■ Requirement ■
On every line of the listing, check for "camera"; copy the lines that have it.

====== Information provided

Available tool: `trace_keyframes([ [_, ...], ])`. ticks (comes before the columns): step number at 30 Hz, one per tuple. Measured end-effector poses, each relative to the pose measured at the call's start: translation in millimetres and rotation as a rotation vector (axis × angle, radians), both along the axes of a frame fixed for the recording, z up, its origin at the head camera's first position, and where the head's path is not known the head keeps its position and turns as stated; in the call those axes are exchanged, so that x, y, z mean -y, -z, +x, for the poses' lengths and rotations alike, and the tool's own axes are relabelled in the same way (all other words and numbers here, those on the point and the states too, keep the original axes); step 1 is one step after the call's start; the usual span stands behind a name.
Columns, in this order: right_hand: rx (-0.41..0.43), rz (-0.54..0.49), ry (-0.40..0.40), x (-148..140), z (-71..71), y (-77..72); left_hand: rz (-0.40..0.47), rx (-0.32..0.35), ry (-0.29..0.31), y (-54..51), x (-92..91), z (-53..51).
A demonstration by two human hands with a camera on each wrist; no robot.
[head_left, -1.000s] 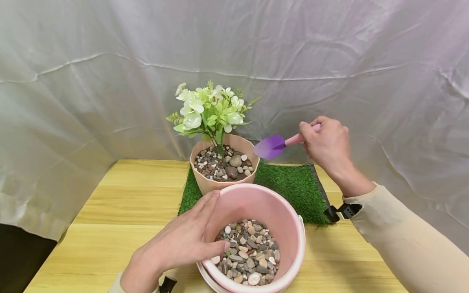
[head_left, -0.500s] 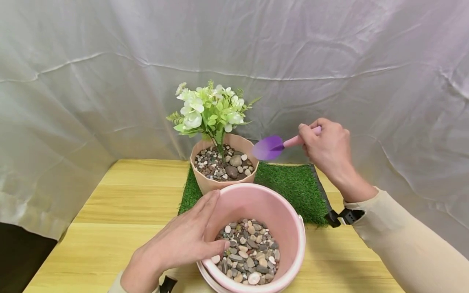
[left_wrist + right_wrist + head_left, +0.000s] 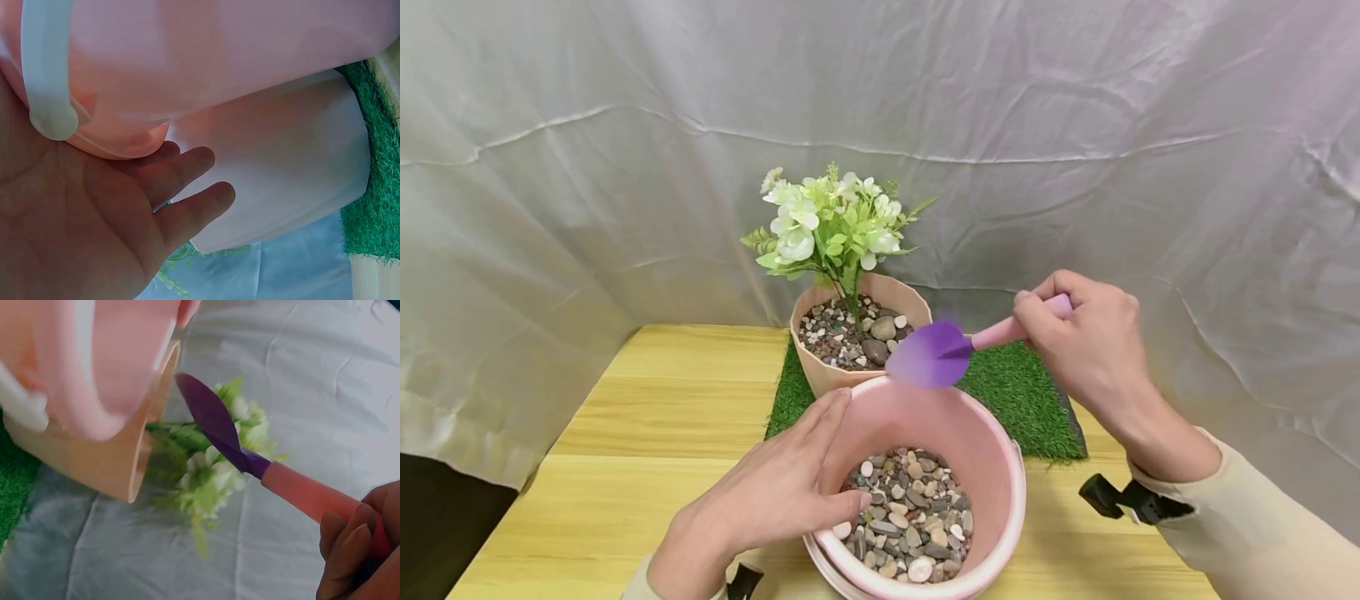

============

■ Exercise output ■
Available tool: `trace_keyframes([ [_, ...], ])`. ticks (comes before the columns): step number at 30 Hz, one per tuple. Measured end-effector poses, each relative to the pose measured at the call's start: translation in millimetres and rotation as a rotation vector (axis × angle, radians), both along the axes of a frame fixed for the recording, z up, its origin at the head camera's first position, and where the head's path is not known the head keeps its position and turns as stated; in the call those axes are exchanged, so that x, y, z mean -y, -z, +x, for the poses' lengths and rotations alike, and the tool's own axes are relabelled in the same way (all other words and numbers here, those on the point and the states too, keep the original axes); step 1 is one step after the call's start; the usual span stands behind a name.
A demonstration by two human hands with a camera on each wrist; no robot.

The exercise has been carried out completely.